A qualified individual would be required to prepare the food safety plan, develop the hazard analysis, validate the preventive controls, review records and conduct a reanalysis of the food safety plan (or oversee these activities). To be qualified, an individual would be required to successfully complete training in accordance with a standardized curriculum or be otherwise qualified through job experience to develop and apply a food safety system.
For more details, visit “FSMA Proposed Rule for Preventive Controls for Human Food: Current Good Manufacturing Practice and Hazard Analysis and Risk-Based Preventive Controls for Human Food,” FDA website.
Bringing HACCP and traceability to the small business
In business for more than 40 years, Dublin, Ireland-based Le Gourmet Wholefoods specializes in the importation, repackaging, sale and distribution of ethnic and domestic dried food products.
“Traceability, quality and food safety are all key items for success in a food business today. As legislation requirements in these areas continue to grow, we needed a cost-effective system to manage these issues without adding significant operating cost burdens,” says Owner Hugo Karlsson Smythe.
“When we moved to our new, modern facilities in Tallaght, it was the perfect opportunity for us to fully automate our complete business process. The eQ Trace platform [from Verify Traceability] has a comprehensive suite of modules that allows us to link all of our operations into one automated, business process,” explains Hugo.
“The eQ Trace system allows us to offer a level of service comparable to, or surpassing, that of very large organizations. Great emphasis has been given to quality systems, food safety management, HACCP and traceability, allowing us to fulfill current EU and Irish Health Regulations to the highest standards.”
Food safety demands tracking suppliers
Ottens Flavors is a 127-year-old Philadelphia-based company that develops and markets flavors across the globe. Ottens’ products are sold to hundreds of food manufacturers, including the major brands known throughout the US and the world.
Ottens was experiencing escalating expectations from its customers. New pressures, including the Food Safety Modernization Act, BRC, Global Food Safety Initiative, HACCP documentation, food quality, food safety audits and compliance requirements, put added accountability on Ottens and its global footprint. The company chose TraceGains as a solution to address its volume of suppliers and the data the suppliers were generating.
“TraceGains helped us with document control, cost-oriented automation and supplier scorecarding,” says Greg Rowe, supply chain manager for Ottens Flavors. “We are now able to automate our processes. That really helps us reduce the headcount from an automation point of view. It also helps us be in compliance with BRC audits.”

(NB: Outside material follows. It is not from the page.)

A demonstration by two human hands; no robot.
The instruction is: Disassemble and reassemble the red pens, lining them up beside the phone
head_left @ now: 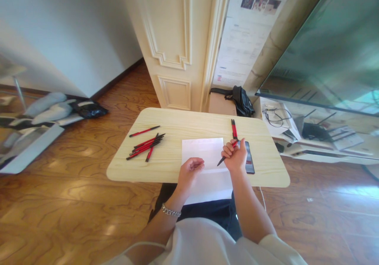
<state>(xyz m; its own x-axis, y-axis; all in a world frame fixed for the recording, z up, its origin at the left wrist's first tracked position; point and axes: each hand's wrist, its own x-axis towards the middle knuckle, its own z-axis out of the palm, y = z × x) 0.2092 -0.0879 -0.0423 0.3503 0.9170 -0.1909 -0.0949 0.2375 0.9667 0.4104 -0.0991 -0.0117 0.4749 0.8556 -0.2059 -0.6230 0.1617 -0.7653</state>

Cathy Templeton, director of global quality systems at Ottens Flavors, explains that, from a quality perspective, she needs to evaluate how Ottens is doing in getting certificates of analysis on time and in compliance with Ottens’ specifications. Additionally, she looks at vendor compliance with raw materials and performance. “TraceGains brings all these pieces together so we can track our performance in all aspects of our relationships with vendors,” says Templeton.